I would like to know how this situation should be handled in a real-word application.
Thank you in advance!
MongoDB doesn't have foreign keys (as you have presumably noticed). Fundamentally the answer is therefore, "Don't let users tamper with the requests. Only let the application insert data that follows your referential integrity rules."
MongoDB is great in lots of ways... but if you find that you need foreign keys, then it's probably not the correct solution to your problem.
To answer your specific question - while MongoDB encourages handling foreign-key relationships on the client side, they also provide the idea of "Database References" - See this help page.
That said, I don't recommend using a DBRef. Either let your client code manage the associations or (better yet) link the documents together from the start. You may want to consider embedding the owner's "documents" inside the owner object itself. Assemble your documents to match your usage patterns and MongoDB will shine.
This is a one-to-one to relationship. It's better to embed one document in another, instead of maintaining separate collections. Check here on how to model them in mongodb and their advantages.
Although its not explicitly mentioned in the docs, embedding gives you the same effect as foreign key constraints. Just want to make this idea clear.
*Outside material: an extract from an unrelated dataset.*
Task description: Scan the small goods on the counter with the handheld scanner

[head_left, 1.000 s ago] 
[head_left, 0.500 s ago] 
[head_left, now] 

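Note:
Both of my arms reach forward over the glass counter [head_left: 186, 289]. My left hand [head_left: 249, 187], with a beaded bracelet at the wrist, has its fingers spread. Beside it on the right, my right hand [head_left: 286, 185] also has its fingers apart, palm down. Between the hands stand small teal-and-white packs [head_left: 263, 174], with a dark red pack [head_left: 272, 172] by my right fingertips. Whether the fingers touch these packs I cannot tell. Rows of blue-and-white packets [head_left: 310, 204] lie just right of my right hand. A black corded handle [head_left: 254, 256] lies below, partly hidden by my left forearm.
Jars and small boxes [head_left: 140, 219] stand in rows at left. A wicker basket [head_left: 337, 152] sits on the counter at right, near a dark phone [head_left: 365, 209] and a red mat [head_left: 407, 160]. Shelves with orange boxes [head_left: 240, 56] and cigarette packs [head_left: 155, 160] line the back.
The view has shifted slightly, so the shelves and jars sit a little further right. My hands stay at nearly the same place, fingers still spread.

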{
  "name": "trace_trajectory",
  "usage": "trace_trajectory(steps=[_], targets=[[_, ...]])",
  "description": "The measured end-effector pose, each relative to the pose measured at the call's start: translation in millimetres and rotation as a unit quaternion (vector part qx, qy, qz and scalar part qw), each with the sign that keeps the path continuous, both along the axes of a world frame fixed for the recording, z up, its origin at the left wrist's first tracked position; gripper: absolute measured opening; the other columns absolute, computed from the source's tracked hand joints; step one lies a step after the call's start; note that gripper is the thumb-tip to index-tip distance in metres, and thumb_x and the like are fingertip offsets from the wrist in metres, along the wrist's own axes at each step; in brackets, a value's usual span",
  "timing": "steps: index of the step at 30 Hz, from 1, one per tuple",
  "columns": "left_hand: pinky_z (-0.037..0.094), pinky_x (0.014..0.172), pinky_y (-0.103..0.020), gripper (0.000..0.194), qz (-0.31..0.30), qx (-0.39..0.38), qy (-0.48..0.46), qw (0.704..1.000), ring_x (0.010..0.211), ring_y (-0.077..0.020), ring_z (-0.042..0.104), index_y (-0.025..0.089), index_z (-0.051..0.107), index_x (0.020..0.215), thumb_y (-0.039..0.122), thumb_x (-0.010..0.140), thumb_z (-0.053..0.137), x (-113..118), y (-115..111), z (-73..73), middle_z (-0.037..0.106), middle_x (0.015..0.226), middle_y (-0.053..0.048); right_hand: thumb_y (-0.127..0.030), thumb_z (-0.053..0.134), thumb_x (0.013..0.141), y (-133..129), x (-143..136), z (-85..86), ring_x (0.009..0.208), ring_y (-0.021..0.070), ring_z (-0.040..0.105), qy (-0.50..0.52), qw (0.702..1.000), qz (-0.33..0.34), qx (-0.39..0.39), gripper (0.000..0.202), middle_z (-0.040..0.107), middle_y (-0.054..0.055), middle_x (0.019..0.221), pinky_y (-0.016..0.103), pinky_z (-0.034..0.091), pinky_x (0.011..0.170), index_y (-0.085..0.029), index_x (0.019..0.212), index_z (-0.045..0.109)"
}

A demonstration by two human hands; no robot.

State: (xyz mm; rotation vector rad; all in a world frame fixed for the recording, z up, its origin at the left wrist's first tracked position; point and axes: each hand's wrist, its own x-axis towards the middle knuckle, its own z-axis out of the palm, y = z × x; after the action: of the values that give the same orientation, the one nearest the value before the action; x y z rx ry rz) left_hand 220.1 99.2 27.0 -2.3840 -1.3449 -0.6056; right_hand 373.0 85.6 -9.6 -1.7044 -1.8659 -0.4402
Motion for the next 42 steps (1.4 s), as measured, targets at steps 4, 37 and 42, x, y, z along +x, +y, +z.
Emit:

When you have two collections like that:
C1:
{ "_id" : 0 , "owner":0 "name":"Doc1"},{ "_id" : 1 , "owner":1, "name":"Doc1"}, etc
C2:
{ "_id" : 0 , "username":"John"}, { "_id" : 1 , "username":"Sam"}
And if you were to declare foreign key constraint on C2._id to reference C1._id (assuming MongoDB allows it), it would mean that you cannot insert a document into C2 where C2._id is non-existent in C1. Compare this with an embedded document:
{
"_id" : 0 ,
"owner" : 0,
"name" : "Doc1",
"owner_details" : {
"username" : "John"
}
}
Now the owner_details field represents the data from the C2 collection, and the remaining fields represent the data from C1. You can't add an owner_details field to a non-existent document. You're essentially achieving the same effect.
This questions was originally answered in 2011, so I decided to post an update here.
Starting from version MongoDB 4.0 (released in June 2018), it started supporting multi-document ACID transactions.
Relations now can be modeled in two approaches:
Embedded
Referenced (NEW!)
You can model referenced relationship like so:
{
"_id":ObjectId("52ffc33cd85242f436000001"),
"contact": "987654321",
"dob": "01-01-1991",
"name": "Tom Benzamin",
"address_ids": [
ObjectId("52ffc4a5d85242602e000000")
]
}
Where the sample document structure of address document:
{
"_id":ObjectId("52ffc4a5d85242602e000000"),
"building": "22 A, Indiana Apt",
"pincode": 123456,
"city": "Los Angeles",
"state": "California"
}
If someone really wants to enforce the Foreign keys in the Project/WebApp. Then you should with a MixSQL approach i.e. SQL + NoSQL
I would prefer that the Bulky data which doesn't have that much references then it can be stored in NoSQL database Store. Like : Hotels or Places type of data.
But if there is some serious things like OAuth modules Tables, TokenStore and UserDetails and UserRole (Mapping Table) etc.... then you can go with SQL.
I would also reccommend that if username's are unique, then use them as the _id. You will save on an index. In the document being stored, set the value of 'owner' in the application as the value of 'username' when the document is created and never let any other piece of code update it.
If there are requirements to change the owner, then provide appropirate API's with business rules implemented.
There woudln't be any need of foreign keys.